WHAT NEEDS TO BE DONE -
Could the whole of the data below be written out verbatim?

DATA SHOWN -
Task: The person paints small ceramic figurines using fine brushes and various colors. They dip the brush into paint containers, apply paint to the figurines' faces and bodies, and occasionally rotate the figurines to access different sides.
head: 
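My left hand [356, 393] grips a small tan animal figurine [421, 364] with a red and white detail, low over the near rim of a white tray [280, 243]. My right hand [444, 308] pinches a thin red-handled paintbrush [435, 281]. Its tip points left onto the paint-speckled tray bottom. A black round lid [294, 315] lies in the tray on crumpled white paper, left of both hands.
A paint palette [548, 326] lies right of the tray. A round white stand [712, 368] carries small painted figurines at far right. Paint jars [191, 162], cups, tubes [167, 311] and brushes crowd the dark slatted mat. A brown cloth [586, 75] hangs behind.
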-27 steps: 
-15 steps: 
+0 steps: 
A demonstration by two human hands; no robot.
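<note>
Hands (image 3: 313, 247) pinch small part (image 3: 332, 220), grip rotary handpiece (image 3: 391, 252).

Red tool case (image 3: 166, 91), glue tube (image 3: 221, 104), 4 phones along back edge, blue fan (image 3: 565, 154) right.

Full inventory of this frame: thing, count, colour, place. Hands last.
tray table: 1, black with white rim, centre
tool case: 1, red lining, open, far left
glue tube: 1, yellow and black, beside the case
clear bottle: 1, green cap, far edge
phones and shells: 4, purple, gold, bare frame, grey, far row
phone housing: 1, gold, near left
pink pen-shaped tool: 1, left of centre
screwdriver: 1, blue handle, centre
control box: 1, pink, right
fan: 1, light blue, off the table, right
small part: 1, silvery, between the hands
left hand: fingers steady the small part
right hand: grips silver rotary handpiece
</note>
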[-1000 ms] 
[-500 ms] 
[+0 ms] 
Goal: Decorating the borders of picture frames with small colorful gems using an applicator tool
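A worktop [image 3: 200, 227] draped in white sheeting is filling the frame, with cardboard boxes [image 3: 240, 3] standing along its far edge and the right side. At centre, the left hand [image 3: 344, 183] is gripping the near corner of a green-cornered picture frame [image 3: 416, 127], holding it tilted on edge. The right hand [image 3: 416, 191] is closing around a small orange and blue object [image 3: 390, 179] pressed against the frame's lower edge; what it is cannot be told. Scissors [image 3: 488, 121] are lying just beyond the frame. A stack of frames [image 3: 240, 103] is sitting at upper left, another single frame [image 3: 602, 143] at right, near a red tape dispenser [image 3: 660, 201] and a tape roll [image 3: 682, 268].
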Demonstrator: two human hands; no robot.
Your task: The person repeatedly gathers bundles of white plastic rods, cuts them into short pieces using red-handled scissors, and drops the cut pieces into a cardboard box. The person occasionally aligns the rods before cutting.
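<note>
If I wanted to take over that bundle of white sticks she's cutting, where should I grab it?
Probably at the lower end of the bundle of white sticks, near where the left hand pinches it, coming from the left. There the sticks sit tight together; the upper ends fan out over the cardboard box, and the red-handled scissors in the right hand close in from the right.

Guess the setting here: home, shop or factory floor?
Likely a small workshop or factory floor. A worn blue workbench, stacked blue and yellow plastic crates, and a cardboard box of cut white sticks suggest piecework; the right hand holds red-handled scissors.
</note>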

RESPONSE -
Task: The person paints small ceramic figurines using fine brushes and various colors. They dip the brush into paint containers, apply paint to the figurines' faces and bodies, and occasionally rotate the figurines to access different sides.
head: 
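My left hand [356, 393] grips a small tan animal figurine [421, 364] with a red and white detail, low over the near rim of a white tray [280, 243]. My right hand [444, 308] pinches a thin red-handled paintbrush [435, 281]. Its tip points left onto the paint-speckled tray bottom. A black round lid [294, 315] lies in the tray on crumpled white paper, left of both hands.
A paint palette [548, 326] lies right of the tray. A round white stand [712, 368] carries small painted figurines at far right. Paint jars [191, 162], cups, tubes [167, 311] and brushes crowd the dark slatted mat. A brown cloth [586, 75] hangs behind.
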-27 steps: 
-15 steps: 
+0 steps: 
A demonstration by two human hands; no robot.
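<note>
Hands (image 3: 313, 247) pinch small part (image 3: 332, 220), grip rotary handpiece (image 3: 391, 252).

Red tool case (image 3: 166, 91), glue tube (image 3: 221, 104), 4 phones along back edge, blue fan (image 3: 565, 154) right.

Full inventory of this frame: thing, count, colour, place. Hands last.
tray table: 1, black with white rim, centre
tool case: 1, red lining, open, far left
glue tube: 1, yellow and black, beside the case
clear bottle: 1, green cap, far edge
phones and shells: 4, purple, gold, bare frame, grey, far row
phone housing: 1, gold, near left
pink pen-shaped tool: 1, left of centre
screwdriver: 1, blue handle, centre
control box: 1, pink, right
fan: 1, light blue, off the table, right
small part: 1, silvery, between the hands
left hand: fingers steady the small part
right hand: grips silver rotary handpiece
</note>
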[-1000 ms] 
[-500 ms] 
[+0 ms] 
Goal: Decorating the borders of picture frames with small colorful gems using an applicator tool
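A worktop [image 3: 200, 227] draped in white sheeting is filling the frame, with cardboard boxes [image 3: 240, 3] standing along its far edge and the right side. At centre, the left hand [image 3: 344, 183] is gripping the near corner of a green-cornered picture frame [image 3: 416, 127], holding it tilted on edge. The right hand [image 3: 416, 191] is closing around a small orange and blue object [image 3: 390, 179] pressed against the frame's lower edge; what it is cannot be told. Scissors [image 3: 488, 121] are lying just beyond the frame. A stack of frames [image 3: 240, 103] is sitting at upper left, another single frame [image 3: 602, 143] at right, near a red tape dispenser [image 3: 660, 201] and a tape roll [image 3: 682, 268].
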Demonstrator: two human hands; no robot.
Your task: The person repeatedly gathers bundles of white plastic rods, cuts them into short pieces using red-handled scissors, and drops the cut pieces into a cardboard box. The person occasionally aligns the rods before cutting.
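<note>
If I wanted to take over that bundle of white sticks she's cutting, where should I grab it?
Probably at the lower end of the bundle of white sticks, near where the left hand pinches it, coming from the left. There the sticks sit tight together; the upper ends fan out over the cardboard box, and the red-handled scissors in the right hand close in from the right.

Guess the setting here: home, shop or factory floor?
Likely a small workshop or factory floor. A worn blue workbench, stacked blue and yellow plastic crates, and a cardboard box of cut white sticks suggest piecework; the right hand holds red-handled scissors.
</note>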

The exercise is done.